Yahu işe başlamadan önce fırını yerinden oynatmam gerekiyor diye üşendiğimden fırını kullanmadan bir tatlı yapma işine girmiştim kendimce. Aklımın ağzına oturayım ki daha fazla iş çıkarttım kendime. Mutfak savaş alanı gibi, kaselerden hurma etleri fışkırıyor, her yere yulaf tanecikleri bulaşmış ben hâlâ kurtaracağım bu malzemeleri diye can çekişiyorum. Fırını yerine çıkartmadan evvel bütün bir tezgahı temizledim, bulaşıkları yıkadım, tezgahı güzelce kuruladıktan sonra sırtlandım fırını. Hadi bakalım, başlıyoruz dedim. Nereye başlıyorsun güzelim, pişmeyen keki yerinden söktün sen yepyeni bir kek oluşturmaya çalışıyorsun şu an. Pişmiş aşa su katmak misali, pişmiş keke süt kattım verdim fırına. Yağ atmayı unutmuş olmama rağmen öyle bir yağladım ki kek kalıbını, yağ bağırıyordu acı acı köşelerden. Aldım kaşığı, karıştırarak her şeyi düzeltebiliriz dedim. Verdim fırına, bekle bakalım hayatımın düzelmesi gibi bunu da. Kaç dakika bekledim bilmiyorum ama bir noktada tak etti canıma. Çıt çıkarttım kalıbı, üstü pişmiş ya olmuş işte diyerek. Nah çekti resmen kek bana, kalıptan çıkartırken ikinci dünya savaş gazisi gibi bacaklarını karşı cepheden topladım kekin. Bir de yüzsüz gibi direneceğim ya bu düzene, süt katıp yeniden fırına verirsen her şey güzelleşebilir. Nöronlarım o noktada istifalarını yazdılar, muhtemelen beynim kendisini uyku moduna aldı, parmaklarım içlerine kapandı, kalp bu duruma sessiz kaldı. Yenilenebilir tek enerji kaynağı benim metanetimdir bu noktadan sonra. Başta üşenmeyip markete gidip, muz alsayım ardından fırını taşımaya üşenmeseydim bu senaryo bambaşka yerlere gidebilirdi belki de. Zeki olduğumu sandığım zamanlar adına kendimden içten bir özür diliyorum, hakkımı helal etmiyorum keklere. Yumurtalı karnabahar kızartması yapacağım derken ciğerine kadar haşlanmış, ölmüş sebzeler koydum güzel annemin yoluna. Beceri dediğimizden bende var olmadığı yetmezmiş gibi onu kurtaracak akıl da pek yok. Acı çekerek can verdi yaptığım kek, sağlıklı olacağım derken kadına şekeri en saf haliyle sundum. Kalıptan çıkmayan ve kaşıkla daldığınız bir değil iki değil sanıyorum ortalama on defa pişmiş direnişçi bir kek o. 2022 Türkiyesinde bilim insanı olma hayalleri kadar kof, saça çalınan boyalar kadar saf, fırınlarda yakılan Yahudiler kadar umut dolu, nükleer bir bomba altında can vermiş bebekler kadar suçlu bir kek o. Kanıyla, canıyla, etiyle, tırnağıyla varlığını bozgunculara karşı savunmuş bir asker o. 

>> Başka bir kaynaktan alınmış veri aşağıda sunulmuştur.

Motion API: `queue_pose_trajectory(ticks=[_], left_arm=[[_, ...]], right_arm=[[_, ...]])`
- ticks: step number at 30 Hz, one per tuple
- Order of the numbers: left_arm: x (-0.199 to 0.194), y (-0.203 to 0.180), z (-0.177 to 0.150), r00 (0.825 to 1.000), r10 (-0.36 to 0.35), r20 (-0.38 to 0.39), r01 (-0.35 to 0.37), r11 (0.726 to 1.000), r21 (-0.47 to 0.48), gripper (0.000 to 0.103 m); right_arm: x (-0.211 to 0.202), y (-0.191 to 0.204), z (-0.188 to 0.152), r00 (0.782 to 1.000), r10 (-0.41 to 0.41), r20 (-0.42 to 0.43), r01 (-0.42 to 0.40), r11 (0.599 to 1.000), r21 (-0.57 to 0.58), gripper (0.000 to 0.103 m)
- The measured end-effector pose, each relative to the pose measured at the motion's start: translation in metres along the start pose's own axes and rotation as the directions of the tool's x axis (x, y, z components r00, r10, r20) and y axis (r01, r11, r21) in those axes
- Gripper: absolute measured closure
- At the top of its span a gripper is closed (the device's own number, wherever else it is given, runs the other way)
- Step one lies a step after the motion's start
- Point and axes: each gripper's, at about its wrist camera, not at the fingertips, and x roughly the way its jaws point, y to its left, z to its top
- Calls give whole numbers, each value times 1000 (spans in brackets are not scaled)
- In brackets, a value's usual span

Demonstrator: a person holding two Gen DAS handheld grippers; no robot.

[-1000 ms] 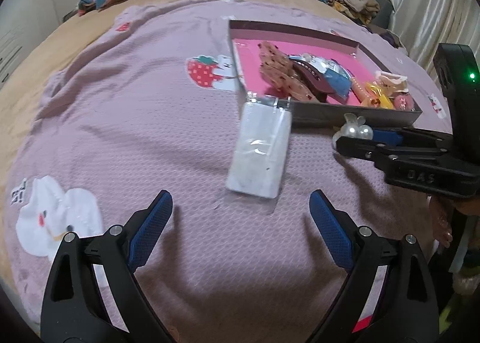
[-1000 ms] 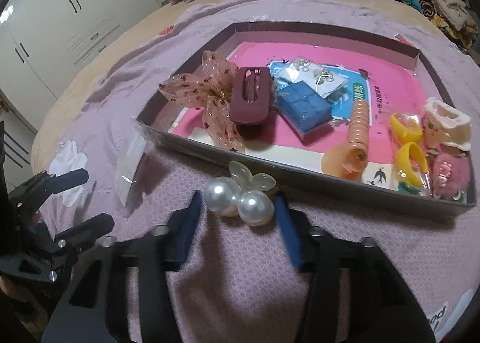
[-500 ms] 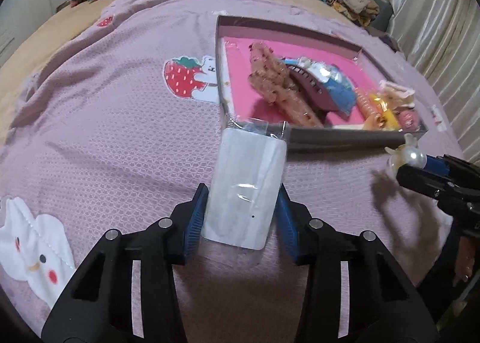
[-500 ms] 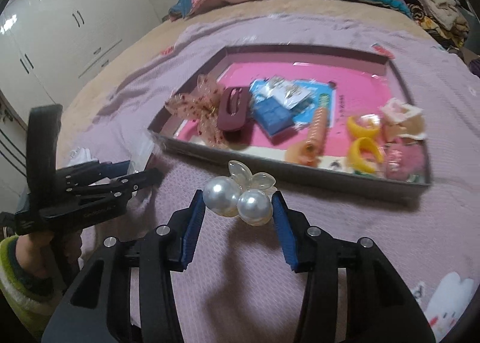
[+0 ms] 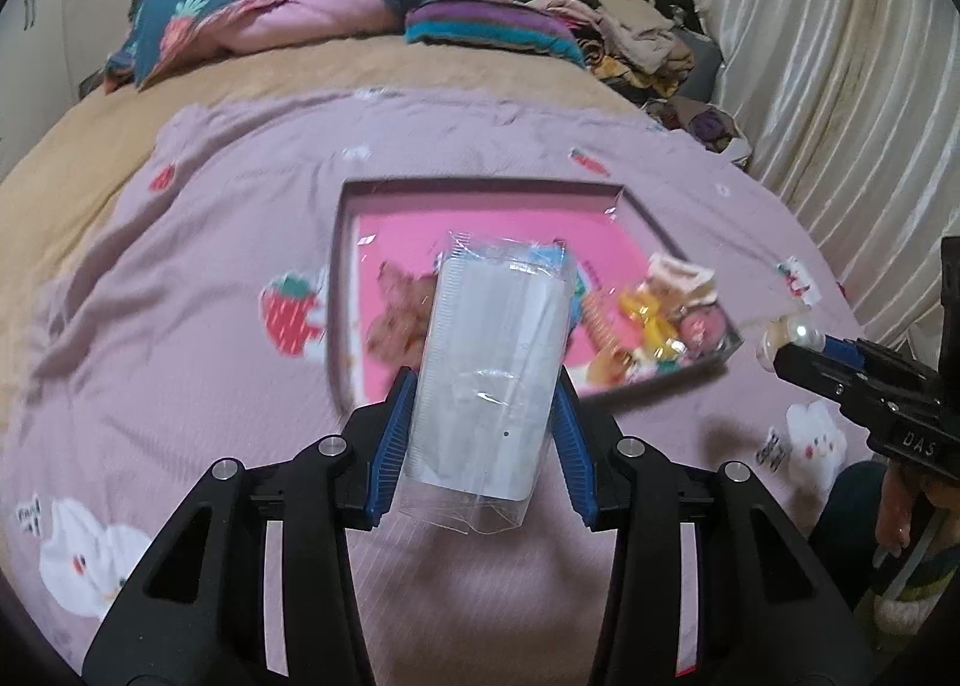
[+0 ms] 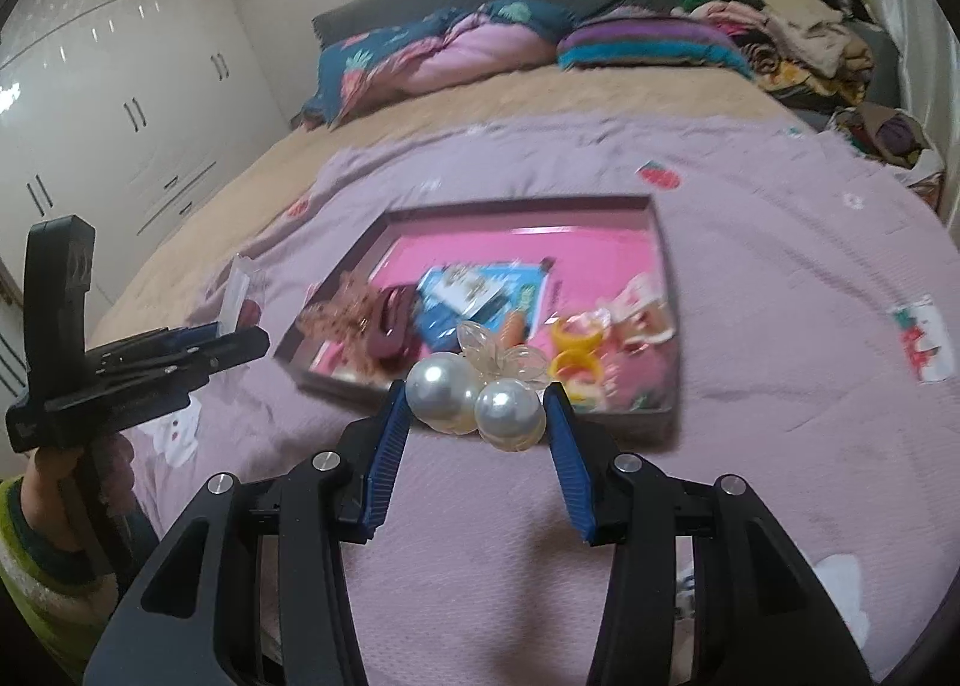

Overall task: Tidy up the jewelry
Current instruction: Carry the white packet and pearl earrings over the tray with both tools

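We are holding a clear plastic packet with a white card inside (image 5: 489,380) in our left gripper (image 5: 485,434), whose blue-padded jaws are pressing on the packet's two long edges; those jaws have just been closing, with the packet between them. The packet is hanging clear of the lilac quilted blanket with strawberry and bunny prints (image 5: 180,290), in front of the shallow dark-walled tray with a pink floor (image 5: 480,188) that is lying on the blanket. Our right gripper (image 6: 477,437) is clamping a hair clip of two large white pearls topped by clear petals (image 6: 474,395) between its blue pads, also off the blanket and just in front of the tray's near wall. Inside the tray we are seeing a sheer brown bow (image 6: 345,305), a maroon claw clip (image 6: 390,326), a blue card of earrings (image 6: 480,290) and yellow rings (image 6: 576,332), all blurred.
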Motion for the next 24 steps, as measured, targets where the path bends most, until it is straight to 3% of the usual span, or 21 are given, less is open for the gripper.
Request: queue_pose_trajectory(ticks=[12,24], left_arm=[[20,-27,44,1000,-20,22,19,999,42,67],[65,-32,56,999,-36,-25,37,999,34,67]], right_arm=[[-21,-23,26,995,-48,90,46,999,18,59],[0,-23,44,993,-77,88,80,996,-29,59]])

Beni kırmamak için mutlu gibi görünen ise annem gibi annem.. 

Giriştiğim bir işin mümkünse içinden geçmediğim günler dileği ile..

 Saygılar, yulaflı kek. 

Saygılar, Van Gogh. 

Hiç yorum yok:

Yorum Gönder

#hep dudaklarımı parçalıyorum

Bir rüya gördüm bugün. 18 Şubat, salı.  Yıl önemsiz, saat de yerinde durmuyor zaten.  Sıcak bi suyun içinde, kavrulan etlerimden buharlar yü...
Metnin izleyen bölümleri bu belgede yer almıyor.